Assignment
Write out again only the lines that run from the start of the entries to the line containing "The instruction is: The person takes", both included.

(Excerpts from a dataset)
------

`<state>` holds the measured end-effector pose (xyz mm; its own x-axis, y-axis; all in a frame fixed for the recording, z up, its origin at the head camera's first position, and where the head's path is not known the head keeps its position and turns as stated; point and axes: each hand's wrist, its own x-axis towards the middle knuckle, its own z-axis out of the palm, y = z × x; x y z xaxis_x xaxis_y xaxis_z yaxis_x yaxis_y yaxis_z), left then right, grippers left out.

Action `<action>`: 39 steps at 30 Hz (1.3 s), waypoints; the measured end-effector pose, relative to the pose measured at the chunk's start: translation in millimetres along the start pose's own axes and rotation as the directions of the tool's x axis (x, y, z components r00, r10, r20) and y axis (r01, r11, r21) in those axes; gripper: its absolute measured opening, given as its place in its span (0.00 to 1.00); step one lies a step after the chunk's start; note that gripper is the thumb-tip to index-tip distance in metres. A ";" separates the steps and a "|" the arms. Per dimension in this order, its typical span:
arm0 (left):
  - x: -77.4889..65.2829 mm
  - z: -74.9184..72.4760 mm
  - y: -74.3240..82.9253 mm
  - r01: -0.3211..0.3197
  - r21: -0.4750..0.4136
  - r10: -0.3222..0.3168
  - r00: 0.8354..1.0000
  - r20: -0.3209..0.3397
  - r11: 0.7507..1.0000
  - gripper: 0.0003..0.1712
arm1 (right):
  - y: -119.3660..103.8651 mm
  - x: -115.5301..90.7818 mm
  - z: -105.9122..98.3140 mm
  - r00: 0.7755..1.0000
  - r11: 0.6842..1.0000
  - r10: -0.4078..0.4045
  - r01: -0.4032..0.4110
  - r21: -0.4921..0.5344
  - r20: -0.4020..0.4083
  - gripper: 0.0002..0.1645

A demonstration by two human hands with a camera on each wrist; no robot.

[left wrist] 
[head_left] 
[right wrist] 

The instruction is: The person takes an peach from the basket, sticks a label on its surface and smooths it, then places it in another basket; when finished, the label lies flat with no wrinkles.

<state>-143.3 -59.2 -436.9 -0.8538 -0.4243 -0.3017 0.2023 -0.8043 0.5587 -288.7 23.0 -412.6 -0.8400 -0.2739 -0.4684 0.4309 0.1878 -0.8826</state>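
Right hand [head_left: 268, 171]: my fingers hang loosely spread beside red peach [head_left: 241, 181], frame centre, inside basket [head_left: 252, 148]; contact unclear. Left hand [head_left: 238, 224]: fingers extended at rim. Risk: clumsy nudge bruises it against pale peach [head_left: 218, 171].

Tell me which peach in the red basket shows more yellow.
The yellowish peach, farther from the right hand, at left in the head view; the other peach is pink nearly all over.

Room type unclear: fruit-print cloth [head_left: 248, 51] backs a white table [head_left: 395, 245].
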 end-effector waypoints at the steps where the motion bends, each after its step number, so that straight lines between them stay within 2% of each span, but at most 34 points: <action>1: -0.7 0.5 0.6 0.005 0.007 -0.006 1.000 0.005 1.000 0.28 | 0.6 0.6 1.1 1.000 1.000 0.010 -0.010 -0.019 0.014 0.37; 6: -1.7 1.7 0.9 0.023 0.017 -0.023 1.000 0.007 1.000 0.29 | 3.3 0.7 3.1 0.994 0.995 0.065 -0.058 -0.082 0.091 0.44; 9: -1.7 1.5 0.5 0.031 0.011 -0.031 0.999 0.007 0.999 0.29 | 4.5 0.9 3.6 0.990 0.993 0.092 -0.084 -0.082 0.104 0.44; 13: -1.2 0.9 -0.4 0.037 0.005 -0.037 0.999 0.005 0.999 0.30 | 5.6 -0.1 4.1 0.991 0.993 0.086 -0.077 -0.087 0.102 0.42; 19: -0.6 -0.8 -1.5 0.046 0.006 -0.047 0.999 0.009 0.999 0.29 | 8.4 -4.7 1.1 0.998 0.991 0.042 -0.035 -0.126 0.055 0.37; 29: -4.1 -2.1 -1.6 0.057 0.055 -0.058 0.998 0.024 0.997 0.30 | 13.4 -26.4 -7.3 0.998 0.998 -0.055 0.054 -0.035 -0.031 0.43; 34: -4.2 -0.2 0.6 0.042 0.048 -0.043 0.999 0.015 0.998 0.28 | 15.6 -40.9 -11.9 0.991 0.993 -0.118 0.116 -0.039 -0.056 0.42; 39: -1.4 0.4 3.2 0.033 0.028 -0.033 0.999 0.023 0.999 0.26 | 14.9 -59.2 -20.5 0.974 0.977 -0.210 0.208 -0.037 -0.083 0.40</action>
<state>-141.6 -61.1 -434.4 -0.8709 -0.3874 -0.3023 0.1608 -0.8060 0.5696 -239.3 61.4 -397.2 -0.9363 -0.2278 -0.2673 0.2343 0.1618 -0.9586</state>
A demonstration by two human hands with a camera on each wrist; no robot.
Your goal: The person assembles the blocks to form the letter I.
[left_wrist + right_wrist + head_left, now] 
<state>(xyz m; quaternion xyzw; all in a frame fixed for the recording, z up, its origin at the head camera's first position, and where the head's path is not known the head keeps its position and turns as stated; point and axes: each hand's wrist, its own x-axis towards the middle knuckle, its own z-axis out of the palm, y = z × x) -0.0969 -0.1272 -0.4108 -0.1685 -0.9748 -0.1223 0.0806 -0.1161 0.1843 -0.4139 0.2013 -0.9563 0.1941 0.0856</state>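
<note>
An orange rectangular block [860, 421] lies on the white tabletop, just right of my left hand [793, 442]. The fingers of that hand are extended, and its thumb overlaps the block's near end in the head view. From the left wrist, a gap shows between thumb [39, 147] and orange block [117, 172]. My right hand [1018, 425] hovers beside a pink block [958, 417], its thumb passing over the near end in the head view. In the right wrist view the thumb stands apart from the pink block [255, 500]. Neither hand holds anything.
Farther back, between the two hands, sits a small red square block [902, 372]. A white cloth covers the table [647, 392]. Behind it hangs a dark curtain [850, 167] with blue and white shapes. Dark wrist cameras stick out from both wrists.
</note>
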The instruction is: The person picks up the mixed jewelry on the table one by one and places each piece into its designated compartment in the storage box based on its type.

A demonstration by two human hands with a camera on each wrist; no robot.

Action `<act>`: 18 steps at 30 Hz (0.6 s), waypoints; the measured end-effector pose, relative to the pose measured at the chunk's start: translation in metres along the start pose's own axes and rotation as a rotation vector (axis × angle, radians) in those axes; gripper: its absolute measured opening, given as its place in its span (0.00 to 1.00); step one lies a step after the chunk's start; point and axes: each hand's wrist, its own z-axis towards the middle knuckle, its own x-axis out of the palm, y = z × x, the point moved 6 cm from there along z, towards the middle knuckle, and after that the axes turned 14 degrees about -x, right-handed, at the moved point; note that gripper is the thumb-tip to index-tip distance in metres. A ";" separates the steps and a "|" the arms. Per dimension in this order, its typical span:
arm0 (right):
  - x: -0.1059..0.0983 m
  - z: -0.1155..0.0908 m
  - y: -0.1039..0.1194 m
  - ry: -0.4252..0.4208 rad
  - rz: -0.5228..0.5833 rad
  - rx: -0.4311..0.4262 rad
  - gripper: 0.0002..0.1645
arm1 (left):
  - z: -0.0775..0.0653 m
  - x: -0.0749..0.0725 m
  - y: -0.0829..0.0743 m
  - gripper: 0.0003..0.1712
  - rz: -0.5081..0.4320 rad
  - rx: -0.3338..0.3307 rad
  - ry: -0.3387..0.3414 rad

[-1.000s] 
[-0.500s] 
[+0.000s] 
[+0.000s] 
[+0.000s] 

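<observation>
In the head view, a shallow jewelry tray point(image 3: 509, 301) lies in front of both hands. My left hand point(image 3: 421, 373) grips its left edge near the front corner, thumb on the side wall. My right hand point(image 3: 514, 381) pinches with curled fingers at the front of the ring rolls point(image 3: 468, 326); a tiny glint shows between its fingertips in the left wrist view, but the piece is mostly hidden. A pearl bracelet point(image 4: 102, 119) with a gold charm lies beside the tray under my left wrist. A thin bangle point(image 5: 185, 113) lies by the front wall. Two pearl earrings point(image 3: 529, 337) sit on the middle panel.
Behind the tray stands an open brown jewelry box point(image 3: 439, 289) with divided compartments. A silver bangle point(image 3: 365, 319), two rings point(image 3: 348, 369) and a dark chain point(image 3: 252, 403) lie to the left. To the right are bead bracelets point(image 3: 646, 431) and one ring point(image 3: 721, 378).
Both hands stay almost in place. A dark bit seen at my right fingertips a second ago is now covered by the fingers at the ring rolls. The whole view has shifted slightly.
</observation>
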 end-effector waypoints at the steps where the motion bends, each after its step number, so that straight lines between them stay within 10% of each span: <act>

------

Finished task
`<state>` holds the measured end-effector pose (xyz mm; its own x-axis, y-axis; all in a frame fixed for the recording, z up, its origin at the head camera's first position, and where the head's path is not known the head keeps its position and turns as stated; point and axes: each hand's wrist, its own x-axis towards the middle knuckle, its own z-axis out of the palm, y = z × x; x y z xaxis_x xaxis_y xaxis_z yaxis_x yaxis_y yaxis_z), left then right, grippers left out.

Action `<action>`: 39 steps at 30 Hz (1.3 s), waypoints; the measured end-effector pose, relative to the pose measured at the chunk's start: translation in millimetres along the start pose's own axes and rotation as the directions of the tool's x axis (x, y, z components r00, r10, r20) and y axis (r01, r11, r21) in those axes; gripper: its absolute measured opening, given as its place in its span (0.00 to 1.00); step one lies a step after the chunk's start; note that gripper is the thumb-tip to index-tip distance in metres. A ";" separates the steps and a "|" the arms. Per dimension in this order, its typical span:
arm0 (left):
  - x: -77.4889..65.2829 mm
  - z: -74.9184..72.4760 mm
  - y: -74.3240..82.9253 mm
  - r01: -0.3211..0.3197
  - r21: -0.4750..0.4136
  - r10: -0.3222..0.3168
  - r00: 0.8354..1.0000
  - r20: -0.3209..0.3397
  - r11: 0.7507..1.0000
  - gripper: 0.0003..0.1712
arm1 (right):
  - y: -119.3660..103.8651 mm
  - x: -115.5301..90.7818 mm
  - z: -105.9122..98.3140 mm
  - r00: 0.7755..1.0000
  - r11: 0.6842..1.0000
  - r10: -0.4078..0.4045
  - r01: -0.4032..0.4110
  - r21: -0.4921..0.5344
  - r20: -0.4020..0.4083
  - gripper: 0.0002..0.1645

A demonstration by two human hands with a camera on each wrist; no robot.

[left wrist] 
[head_left] 
[right wrist] 

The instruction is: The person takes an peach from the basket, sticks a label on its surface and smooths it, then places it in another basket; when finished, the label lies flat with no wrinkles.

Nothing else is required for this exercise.